Heritage trail in Nunavut, Canada

The Northwest Passage Trail is located at Gjoa Haven, on King William Island in the Kitikmeot Region of Nunavut, Canada. The park consists of six areas that show in part the history of the exploration of the Northwest Passage and the first successful passage by Roald Amundsen in the Gjøa.

The park begins at the Nattilik Heritage Centre in Gjoa Haven. The centre contains a replica of the Gjøa and the first salvaged items from the wrecks of John Franklin's ships, and , along with examples of traditional Inuit tools and clothing and a history of the Netsilik.

The second site is the former Hudson's Bay Company (HBC) site. This is where the HBC and the Canalaska Trading Company moved to in 1927. The buildings are still in use today by The North West Company.

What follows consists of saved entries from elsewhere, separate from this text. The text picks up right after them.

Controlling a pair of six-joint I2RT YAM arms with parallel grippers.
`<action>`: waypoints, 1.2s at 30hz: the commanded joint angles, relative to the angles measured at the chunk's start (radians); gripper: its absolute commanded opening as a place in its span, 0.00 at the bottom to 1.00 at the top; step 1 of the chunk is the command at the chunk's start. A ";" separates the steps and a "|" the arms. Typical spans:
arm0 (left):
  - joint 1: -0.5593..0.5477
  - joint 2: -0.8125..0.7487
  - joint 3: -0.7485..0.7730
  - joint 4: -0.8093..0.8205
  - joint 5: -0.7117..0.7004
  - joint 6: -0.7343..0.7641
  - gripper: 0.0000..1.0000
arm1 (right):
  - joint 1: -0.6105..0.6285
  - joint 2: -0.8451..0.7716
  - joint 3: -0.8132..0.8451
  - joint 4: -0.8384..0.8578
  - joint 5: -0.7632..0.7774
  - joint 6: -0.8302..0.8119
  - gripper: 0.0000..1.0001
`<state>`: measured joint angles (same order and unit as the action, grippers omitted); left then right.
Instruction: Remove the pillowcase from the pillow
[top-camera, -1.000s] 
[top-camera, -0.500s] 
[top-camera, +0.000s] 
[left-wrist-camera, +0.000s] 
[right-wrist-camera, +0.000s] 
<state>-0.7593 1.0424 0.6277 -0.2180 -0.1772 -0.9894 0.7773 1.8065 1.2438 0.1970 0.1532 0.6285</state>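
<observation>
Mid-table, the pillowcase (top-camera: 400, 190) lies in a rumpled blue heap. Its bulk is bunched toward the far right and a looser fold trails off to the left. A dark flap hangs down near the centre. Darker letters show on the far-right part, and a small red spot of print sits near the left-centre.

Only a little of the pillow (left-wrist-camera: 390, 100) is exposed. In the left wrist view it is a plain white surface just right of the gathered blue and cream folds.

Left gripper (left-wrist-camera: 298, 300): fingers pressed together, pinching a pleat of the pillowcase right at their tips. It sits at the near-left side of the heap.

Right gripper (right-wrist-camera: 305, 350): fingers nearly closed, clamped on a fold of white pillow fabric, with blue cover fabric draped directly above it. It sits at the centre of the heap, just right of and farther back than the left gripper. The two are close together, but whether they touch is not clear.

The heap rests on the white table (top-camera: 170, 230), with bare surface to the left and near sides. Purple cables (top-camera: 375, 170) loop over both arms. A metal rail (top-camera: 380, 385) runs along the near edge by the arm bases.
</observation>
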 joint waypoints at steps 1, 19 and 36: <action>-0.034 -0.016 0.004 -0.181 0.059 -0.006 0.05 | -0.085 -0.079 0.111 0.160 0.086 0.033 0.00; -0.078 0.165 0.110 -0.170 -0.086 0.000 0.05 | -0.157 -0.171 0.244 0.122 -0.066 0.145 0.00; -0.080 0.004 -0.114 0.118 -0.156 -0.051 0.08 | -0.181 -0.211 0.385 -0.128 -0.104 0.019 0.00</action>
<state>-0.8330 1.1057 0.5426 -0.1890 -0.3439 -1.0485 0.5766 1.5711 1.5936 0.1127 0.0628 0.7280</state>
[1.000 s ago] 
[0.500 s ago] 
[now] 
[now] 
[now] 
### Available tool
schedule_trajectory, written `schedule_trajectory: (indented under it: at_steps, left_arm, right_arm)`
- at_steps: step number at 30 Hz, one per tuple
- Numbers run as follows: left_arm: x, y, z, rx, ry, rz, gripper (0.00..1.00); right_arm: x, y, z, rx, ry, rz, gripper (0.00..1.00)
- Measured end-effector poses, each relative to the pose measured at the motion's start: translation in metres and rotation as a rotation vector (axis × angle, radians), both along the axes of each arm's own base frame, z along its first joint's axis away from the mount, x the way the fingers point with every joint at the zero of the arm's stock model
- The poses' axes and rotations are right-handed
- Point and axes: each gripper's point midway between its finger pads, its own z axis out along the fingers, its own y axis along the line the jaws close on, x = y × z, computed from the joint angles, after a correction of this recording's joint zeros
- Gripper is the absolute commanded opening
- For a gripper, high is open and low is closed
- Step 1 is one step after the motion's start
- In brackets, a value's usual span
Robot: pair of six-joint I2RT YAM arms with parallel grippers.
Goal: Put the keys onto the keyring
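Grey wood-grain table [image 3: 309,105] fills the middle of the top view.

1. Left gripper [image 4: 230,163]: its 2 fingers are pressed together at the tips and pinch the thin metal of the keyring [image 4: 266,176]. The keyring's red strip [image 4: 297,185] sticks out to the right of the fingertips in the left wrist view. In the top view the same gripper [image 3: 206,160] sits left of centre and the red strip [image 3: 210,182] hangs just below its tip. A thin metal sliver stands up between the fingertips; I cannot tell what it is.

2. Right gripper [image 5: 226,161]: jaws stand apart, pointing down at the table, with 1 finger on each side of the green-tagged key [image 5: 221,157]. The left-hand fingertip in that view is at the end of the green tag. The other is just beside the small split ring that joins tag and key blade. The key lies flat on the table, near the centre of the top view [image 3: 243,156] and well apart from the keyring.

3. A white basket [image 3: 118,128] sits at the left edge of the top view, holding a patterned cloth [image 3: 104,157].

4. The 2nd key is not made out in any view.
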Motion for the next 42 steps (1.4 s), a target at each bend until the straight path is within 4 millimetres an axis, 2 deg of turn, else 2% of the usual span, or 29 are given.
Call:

The third area is Gjoa Haven proper. Amundsen entered "the finest little harbor in the world" on 9 September 1903 and spent two winters there. Along with the observations, he also spent time learning survival skills from the local Inuit, who called the area Uqsuqtuuq (much blubber).

The fourth is a cairn dedicated to Amundsen, north of the inlet, with a bronze memorial plaque describing his life, his ship and his journey. Amundsen erected here a few temporary buildings, whose only evidence remaining today are some earth mounds.

The fifth area, on the island's northwestern coast, is a grave site that is believed to be one of the places that members of Sir John Franklin's crew were buried.

The final area is a shelter where Amundsen made observations on the north magnetic pole, about 90 km north of Gjoa Haven. There are traces of another shelter that Amundsen used to house his instruments, a marble slab that he used to support his instruments, and a cairn dedicated to Amundsen's teacher George Von Neumayer.